AI with 95% accuracy can steal passwords by ‘listening’ to keystrokes: Study
San Francisco: Researchers have found that threat actors could use artificial intelligence (AI) tools to steal user passwords with near-perfect accuracy by “listening” to an unsuspecting person’s keystrokes, a new study has shown.
According to the results published in the study by the US-based Cornell University, when the AI programme was activated on a nearby smartphone, it was able to accurately reproduce the typed password with a whopping 95 per cent accuracy.
A group of computer scientists from the UK trained an AI model to recognise keystroke sounds on the 2021 version of a MacBook Pro — dubbed a “popular off-the-shelf laptop”, reports New York Post.
During a Zoom video conference, the hacker-friendly AI tool was also extremely accurate while “listening” to typing through the laptop’s microphone.
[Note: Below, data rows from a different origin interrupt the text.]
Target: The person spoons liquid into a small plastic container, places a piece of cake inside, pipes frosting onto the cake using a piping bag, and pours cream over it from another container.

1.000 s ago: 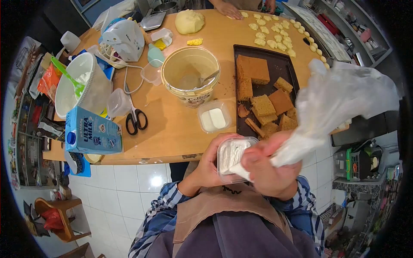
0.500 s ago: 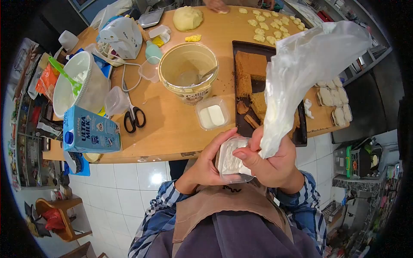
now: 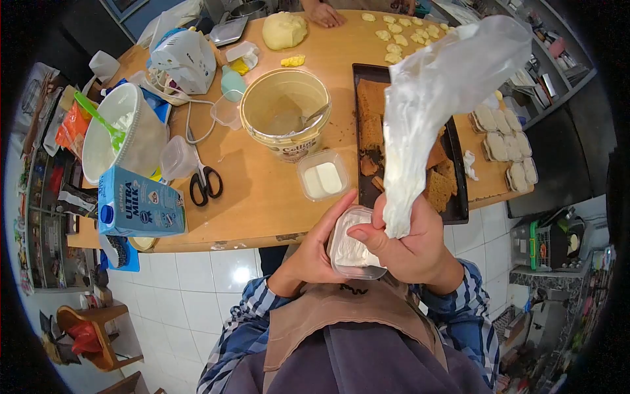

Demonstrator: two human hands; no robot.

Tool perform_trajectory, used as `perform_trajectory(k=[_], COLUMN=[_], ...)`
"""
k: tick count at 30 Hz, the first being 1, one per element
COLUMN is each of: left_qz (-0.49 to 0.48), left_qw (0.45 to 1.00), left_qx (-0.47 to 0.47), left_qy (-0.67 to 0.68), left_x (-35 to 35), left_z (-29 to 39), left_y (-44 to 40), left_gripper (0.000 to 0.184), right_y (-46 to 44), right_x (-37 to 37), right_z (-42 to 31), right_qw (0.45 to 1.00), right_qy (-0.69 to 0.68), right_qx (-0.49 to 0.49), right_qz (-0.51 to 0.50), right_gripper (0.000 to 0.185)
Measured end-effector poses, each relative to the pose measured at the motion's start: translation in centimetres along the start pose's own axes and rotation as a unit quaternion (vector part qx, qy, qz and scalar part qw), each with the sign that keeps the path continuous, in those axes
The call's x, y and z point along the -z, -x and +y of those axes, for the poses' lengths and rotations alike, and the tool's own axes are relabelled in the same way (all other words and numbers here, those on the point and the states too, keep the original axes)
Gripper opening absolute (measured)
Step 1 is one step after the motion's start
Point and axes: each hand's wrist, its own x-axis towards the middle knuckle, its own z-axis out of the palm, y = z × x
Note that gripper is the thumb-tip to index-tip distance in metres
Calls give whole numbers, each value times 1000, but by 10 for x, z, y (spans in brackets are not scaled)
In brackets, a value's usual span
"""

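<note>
A small clear plastic tub (image 3: 359,271) sits in my left hand (image 3: 308,255), whose fingers wrap its left side. White cream (image 3: 353,251) covers the inside of the tub. My right hand (image 3: 425,246) grips the lower end of a clear piping bag (image 3: 420,125) that holds white cream and leans up to the right. The bag's tip is hidden behind my right fingers, over the tub's right edge. On the table just beyond stands another clear tub (image 3: 307,190) with a smooth white layer in it.
A dark baking tray (image 3: 463,174) holds cut brown cake (image 3: 371,98). Nearby are a large cream bucket (image 3: 289,146), scissors (image 3: 206,186), a milk carton (image 3: 141,203) and a white bowl (image 3: 146,141). Filled tubs (image 3: 505,146) stand at right. Another person's hand (image 3: 323,13) rests near dough (image 3: 284,30).
The piping bag has tilted left and more upright, with my right hand shifting slightly left. The other person's hand has moved left, nearer the large dough ball.
</note>
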Motion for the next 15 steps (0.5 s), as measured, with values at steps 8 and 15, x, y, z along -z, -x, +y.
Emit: perform_trajectory(k=[8, 15], left_qz=[13, 78], left_qw=[998, 915], left_qx=[10, 93], left_qy=[63, 384], left_x=[0, 2], left_z=[-6, -13], left_y=[-3, 3], left_gripper=[105, 92], right_y=[-6, -10], right_x=[-4, -13], right_z=[-5, -11], right_qw=[985, 948], right_qy=[-166, -302], right_qx=[-8, -7], right_qz=[54, 103], right_gripper=[20, 19])
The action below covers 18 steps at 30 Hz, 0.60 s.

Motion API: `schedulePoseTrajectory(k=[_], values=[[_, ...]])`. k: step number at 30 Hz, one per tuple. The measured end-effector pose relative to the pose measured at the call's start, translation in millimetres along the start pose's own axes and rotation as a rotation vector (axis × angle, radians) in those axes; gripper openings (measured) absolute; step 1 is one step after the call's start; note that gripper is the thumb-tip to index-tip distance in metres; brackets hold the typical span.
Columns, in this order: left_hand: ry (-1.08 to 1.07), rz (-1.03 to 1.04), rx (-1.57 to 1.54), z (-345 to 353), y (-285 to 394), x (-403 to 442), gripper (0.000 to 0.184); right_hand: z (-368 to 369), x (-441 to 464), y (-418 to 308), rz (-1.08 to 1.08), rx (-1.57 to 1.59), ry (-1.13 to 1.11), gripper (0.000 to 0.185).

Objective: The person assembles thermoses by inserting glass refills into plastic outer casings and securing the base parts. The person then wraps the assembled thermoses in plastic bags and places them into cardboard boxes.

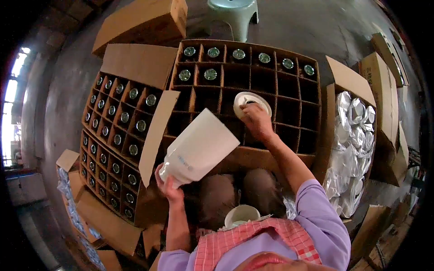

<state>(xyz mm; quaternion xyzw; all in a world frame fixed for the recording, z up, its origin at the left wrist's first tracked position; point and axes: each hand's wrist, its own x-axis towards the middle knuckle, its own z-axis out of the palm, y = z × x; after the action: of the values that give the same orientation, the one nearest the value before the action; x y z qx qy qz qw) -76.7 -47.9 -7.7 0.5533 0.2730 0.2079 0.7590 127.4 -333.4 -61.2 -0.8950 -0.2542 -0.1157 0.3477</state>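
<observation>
My left hand [171, 184] is closed around the narrow end of a large white bottle [202, 147], which is tilted with its broad base up and to the right. Small blurred print shows on the bottle's side. My right hand [257, 119] pinches a round white dish-like piece [265, 103] with a raised rim, over the divided carton [235, 156]. Fingers hide part of that piece. Clear glass bottle tops [238, 54] stand in the carton's far row, with two more in the second row. A white bowl-like container [242, 216] rests at my lap.
Left, another divided carton [141, 205] holds many glass bottles under raised flaps. Right, an open box [332, 97] is full of silvery wrapped pieces [348, 153]. A pale green stool [233, 13] stands beyond. More cardboard boxes [379, 86] line the right side.
</observation>
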Motion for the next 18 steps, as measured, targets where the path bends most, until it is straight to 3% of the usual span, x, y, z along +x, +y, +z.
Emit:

According to the researchers, it reproduced the keystrokes with 93 per cent accuracy, a record for the medium.
Moreover, the researchers cautioned that many users are unaware that bad actors could monitor their typing in order to breach accounts — a type of cyberattack known as an “acoustic side-channel attack”.
“The ubiquity of keyboard acoustic emanations makes them not only a readily available attack vector but also prompts victims to underestimate (and therefore not try to hide) their output,” the study said.